Lo que hay en ese “desierto verde” sería oro verde, es decir, oro pobre: futuras extracciones agrícolas tras los desmontes. Mientras tanto, lxs wichis sacan la miel, la algarroba y el pescado del río, y cuidan los pájaros. También viene del monte su famosa industria textil. Husek empieza con la escena de la extracción de la miel, una maniobra sofisticada y rápida que involucra humo, enmascaramiento y machetazos (las tres ideas tácticas que el estado va a utilizar, película adelante, contra lxs mismxs wichis, para sacarles la tierra.)

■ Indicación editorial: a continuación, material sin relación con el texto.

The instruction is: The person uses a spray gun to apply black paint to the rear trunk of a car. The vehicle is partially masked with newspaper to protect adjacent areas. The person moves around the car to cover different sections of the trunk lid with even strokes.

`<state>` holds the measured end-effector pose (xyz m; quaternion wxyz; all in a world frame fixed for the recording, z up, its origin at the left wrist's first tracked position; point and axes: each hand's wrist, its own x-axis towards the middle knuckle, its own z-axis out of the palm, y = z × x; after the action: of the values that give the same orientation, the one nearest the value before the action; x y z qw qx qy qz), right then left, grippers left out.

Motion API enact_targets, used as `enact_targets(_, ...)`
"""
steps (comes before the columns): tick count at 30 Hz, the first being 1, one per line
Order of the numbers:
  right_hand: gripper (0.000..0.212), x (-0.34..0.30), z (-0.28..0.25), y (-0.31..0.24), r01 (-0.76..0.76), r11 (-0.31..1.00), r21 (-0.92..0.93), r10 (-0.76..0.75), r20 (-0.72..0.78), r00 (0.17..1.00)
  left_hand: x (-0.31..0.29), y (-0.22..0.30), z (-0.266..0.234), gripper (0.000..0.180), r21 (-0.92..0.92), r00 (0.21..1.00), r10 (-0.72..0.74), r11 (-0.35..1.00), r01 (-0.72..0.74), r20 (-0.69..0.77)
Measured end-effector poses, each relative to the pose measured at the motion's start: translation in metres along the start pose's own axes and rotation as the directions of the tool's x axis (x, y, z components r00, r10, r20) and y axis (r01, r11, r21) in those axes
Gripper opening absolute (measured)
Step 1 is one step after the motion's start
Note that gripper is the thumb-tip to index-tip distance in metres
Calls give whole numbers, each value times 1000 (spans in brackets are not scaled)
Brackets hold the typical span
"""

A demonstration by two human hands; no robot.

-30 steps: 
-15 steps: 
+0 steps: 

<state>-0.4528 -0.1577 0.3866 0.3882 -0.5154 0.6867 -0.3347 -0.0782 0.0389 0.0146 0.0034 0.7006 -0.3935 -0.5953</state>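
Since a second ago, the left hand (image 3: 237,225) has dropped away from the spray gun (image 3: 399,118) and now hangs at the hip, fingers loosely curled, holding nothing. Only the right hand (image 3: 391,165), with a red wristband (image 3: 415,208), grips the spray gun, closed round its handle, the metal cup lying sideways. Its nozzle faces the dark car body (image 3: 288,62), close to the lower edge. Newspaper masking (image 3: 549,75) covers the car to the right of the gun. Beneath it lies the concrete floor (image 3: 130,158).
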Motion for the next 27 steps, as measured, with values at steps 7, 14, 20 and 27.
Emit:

Sería erróneo pensar que el problema entre lxs wichis y el ordenamiento económico extractivista es un problema de cosmovisión, y no de practicas. Si fuera un problema de cosmovisión, podemos poner la cosmovisión wichi en un frasco, lo mismo que ponemos libros en una biblioteca, para que esté cuidadita, y dejarla ahí. El conflicto es un conflicto de orden práctico, antes que nada territorial. Husek es una película más movida que Nosilatiaj, con viajes y tomas abiertas, con interiores, ciudad, monte, etc. El “mundo” del documental (o del “cine de lo real”) se mete como ruido ambiente en la ficción. El espacio colonial, el espacio indígena, espacio privado, común, familiar, laboral, todo va dejando la película llena de surcos. “Quería encontrar una zona que involucrara un poco más a la clase media y profesional, vinculada a roles estatales y a la toma de decisiones: ¿Qué pasa cuando a alguien le toca ser parte de un engranaje y toma decisiones?”, se preguntaba Seggiaro en referencia a la protagonista.
Quizás la discusión de qué puede hacer el cine por una comunidad indígena en el tránsito de ser expoliada está mal planteada, y hay que preguntarse qué puede hacer esa comunidad por el cine. La pregunta (donde el cine ya sería una forma de etnografía, sea de género etnográfico o no) está más justificada en Nosilatiaj, que presenta a lxs personajes wichis en su forma de moverse y hablar, de apoyar las manos sobre la cadera, de dejar los brazos caídos.
Pero los relatos etnográficos (cuya presencia los críticos añoran o lamentan en Husek) pueden terminar tan desterritorializados como lxs mismxs indígenas por el avance de las topadoras. La ficción es un dominio más dúctil tal vez. Seggiaro tiene conciencia de que es imposible hacer una película “sobre” el mundo wichi. A lo sumo puede hacerse una película sobre la relación que una sociedad en particular tiene con ese mundo, al nivel de sus instituciones en el sentido antropológico más redondo. Nosilatiaj cuenta la historia de una mujer infelizmente casada y la fiesta de quince de su hija, una adolescente maldita (que le tira limón en la cabeza a Yolanda, solo de envidia) en una casa infestada de vírgenes y rosarios. Si hay alguna etnografía, es la de ese mundo colonial, y no la del mundo wichi. Pero ese es el mundo un poco espantoso al que lxs wichis son transportadxs, una vez deben vender su fuerza de trabajo, como Yolanda y como todas las personas proletarizadas del mundo. De lo que no quieren ceder ni un palmo es de su forma tranquila de hacerse oír.